**What is required**
Each line of the listing where the string "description" appears is to be identified and copied.

**Data to process**
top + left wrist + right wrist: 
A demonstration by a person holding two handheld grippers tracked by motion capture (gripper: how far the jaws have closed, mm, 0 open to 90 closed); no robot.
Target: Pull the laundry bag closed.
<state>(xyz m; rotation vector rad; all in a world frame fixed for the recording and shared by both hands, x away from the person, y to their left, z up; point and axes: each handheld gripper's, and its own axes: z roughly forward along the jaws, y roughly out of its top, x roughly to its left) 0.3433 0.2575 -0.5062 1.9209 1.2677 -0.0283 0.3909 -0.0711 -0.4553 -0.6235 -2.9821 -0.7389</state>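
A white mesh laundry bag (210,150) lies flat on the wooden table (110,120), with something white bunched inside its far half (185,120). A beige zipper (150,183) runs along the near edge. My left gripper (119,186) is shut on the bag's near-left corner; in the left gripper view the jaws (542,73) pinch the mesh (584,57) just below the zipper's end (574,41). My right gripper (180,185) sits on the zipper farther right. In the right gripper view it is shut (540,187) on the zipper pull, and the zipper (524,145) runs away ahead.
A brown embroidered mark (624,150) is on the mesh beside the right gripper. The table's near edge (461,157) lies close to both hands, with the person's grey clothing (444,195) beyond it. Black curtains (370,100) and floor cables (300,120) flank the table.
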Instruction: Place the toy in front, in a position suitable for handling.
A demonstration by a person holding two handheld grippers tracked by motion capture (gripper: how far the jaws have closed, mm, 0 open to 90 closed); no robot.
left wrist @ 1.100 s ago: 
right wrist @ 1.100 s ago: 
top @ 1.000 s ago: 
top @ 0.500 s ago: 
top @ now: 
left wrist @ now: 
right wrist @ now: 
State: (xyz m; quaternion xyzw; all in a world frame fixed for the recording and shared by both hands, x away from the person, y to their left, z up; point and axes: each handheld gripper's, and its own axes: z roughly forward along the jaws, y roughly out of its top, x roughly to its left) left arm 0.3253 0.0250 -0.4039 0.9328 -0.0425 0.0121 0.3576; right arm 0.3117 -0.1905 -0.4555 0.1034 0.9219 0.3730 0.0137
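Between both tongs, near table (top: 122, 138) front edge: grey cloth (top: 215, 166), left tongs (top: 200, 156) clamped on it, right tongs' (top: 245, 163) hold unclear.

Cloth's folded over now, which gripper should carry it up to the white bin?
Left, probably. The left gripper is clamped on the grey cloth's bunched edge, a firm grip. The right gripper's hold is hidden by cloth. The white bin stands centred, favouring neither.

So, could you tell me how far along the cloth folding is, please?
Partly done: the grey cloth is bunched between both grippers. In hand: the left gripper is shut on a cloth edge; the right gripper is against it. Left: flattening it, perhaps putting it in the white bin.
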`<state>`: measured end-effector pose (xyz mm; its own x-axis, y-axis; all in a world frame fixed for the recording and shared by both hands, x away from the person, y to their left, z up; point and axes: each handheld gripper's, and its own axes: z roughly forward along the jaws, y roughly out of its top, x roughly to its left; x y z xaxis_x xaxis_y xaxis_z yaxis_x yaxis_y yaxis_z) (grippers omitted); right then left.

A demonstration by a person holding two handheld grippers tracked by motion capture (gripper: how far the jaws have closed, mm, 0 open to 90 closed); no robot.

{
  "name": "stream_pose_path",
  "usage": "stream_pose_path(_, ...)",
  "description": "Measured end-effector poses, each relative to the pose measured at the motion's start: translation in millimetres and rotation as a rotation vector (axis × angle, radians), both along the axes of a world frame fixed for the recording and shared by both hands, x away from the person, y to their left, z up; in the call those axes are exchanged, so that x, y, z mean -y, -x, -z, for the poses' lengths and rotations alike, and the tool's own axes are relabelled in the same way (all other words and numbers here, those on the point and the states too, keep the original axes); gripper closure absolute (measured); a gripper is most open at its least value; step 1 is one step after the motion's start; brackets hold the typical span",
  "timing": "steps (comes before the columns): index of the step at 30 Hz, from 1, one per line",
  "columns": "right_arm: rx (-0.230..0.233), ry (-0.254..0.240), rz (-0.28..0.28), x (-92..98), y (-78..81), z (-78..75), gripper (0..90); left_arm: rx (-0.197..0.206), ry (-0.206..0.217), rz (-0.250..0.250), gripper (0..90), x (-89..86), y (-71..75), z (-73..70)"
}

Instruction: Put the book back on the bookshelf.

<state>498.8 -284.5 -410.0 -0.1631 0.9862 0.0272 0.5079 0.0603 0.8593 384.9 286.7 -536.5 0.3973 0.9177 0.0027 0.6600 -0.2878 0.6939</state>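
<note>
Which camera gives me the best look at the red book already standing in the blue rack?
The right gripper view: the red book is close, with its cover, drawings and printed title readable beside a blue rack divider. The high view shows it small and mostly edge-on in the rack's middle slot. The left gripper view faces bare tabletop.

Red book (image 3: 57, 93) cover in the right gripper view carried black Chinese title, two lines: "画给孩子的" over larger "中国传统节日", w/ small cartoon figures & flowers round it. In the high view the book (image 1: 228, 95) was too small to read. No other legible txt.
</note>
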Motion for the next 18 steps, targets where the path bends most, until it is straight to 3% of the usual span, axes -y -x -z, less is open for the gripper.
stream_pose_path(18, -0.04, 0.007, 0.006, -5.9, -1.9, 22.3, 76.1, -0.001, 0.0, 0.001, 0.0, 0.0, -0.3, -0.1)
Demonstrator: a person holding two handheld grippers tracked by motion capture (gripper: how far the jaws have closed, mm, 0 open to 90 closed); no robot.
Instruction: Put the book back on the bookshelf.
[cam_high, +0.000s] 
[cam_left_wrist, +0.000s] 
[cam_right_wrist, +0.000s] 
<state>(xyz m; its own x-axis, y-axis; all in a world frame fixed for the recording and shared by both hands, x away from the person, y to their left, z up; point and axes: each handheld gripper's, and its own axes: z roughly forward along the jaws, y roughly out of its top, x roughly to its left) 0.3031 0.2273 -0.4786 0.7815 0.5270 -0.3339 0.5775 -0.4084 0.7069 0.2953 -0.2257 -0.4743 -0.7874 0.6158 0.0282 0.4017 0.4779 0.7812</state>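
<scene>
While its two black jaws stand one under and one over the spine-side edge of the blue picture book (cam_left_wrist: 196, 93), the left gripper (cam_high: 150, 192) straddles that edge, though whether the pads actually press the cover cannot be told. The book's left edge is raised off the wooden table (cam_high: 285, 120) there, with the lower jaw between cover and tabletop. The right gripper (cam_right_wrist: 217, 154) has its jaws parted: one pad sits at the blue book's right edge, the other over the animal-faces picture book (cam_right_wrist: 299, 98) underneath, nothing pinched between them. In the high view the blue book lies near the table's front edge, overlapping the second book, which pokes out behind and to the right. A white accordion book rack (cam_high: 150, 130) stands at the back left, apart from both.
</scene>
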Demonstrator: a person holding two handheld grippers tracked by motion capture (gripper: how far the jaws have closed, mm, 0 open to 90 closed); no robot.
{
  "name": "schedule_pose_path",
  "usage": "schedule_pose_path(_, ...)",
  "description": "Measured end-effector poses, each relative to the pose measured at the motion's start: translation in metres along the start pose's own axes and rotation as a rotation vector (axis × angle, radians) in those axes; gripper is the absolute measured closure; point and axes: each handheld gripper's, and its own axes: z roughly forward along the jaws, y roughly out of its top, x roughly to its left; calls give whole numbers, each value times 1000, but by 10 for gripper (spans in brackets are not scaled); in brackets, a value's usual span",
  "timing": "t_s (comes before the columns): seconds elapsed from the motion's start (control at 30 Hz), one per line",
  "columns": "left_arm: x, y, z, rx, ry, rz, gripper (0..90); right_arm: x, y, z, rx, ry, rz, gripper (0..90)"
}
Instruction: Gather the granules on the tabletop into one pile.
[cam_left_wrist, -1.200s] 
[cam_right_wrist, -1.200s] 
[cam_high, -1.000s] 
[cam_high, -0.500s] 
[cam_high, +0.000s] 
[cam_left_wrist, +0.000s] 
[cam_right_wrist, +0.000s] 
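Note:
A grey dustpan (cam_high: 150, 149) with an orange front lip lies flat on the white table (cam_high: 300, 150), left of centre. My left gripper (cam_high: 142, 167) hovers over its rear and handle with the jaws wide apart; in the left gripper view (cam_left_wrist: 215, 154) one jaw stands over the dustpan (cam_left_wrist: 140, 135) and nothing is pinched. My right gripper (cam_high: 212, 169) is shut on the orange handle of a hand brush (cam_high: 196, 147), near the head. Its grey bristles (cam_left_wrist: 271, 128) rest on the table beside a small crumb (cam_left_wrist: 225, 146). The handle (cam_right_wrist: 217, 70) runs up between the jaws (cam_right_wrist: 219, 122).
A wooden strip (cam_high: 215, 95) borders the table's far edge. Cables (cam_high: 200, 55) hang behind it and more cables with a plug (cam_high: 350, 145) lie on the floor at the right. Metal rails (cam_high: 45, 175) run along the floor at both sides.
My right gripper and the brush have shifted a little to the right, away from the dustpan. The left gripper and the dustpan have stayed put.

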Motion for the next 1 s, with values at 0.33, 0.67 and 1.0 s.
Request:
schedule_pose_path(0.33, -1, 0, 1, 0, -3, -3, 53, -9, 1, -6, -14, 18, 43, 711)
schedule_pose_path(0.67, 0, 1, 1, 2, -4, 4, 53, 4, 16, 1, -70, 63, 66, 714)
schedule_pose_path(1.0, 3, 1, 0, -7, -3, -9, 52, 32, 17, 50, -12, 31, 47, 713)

**Answer space**
  "description": "Measured end-effector poses, each relative to the pose measured at the motion's start: translation in millimetres and rotation as a rotation vector (axis × angle, radians), both along the axes of a world frame fixed for the recording and shared by both hands, x away from the person, y to their left, z up; in the call those axes are exchanged, so that x, y, z mean -y, -x, -z, for the poses' lengths and rotations alike, and the tool's own axes are relabelled in the same way (all other words and numbers here, those on the point and the states too, keep the original axes); gripper closure absolute (measured); a gripper is most open at its least value; step 1 is one step after the motion's start; brackets hold the typical span",
  "description": "Measured end-effector poses, each relative to the pose measured at the motion's start: translation in metres along the start pose's own axes and rotation as a rotation vector (axis × angle, radians) in those axes; gripper is the absolute measured closure; point and axes: each handheld gripper's, and its own axes: z roughly forward along the jaws, y roughly out of its top, x roughly to its left; calls give whole numbers, each value times 1000, but by 10 for gripper (spans in brackets are not scaled); in brackets, a value's usual span",

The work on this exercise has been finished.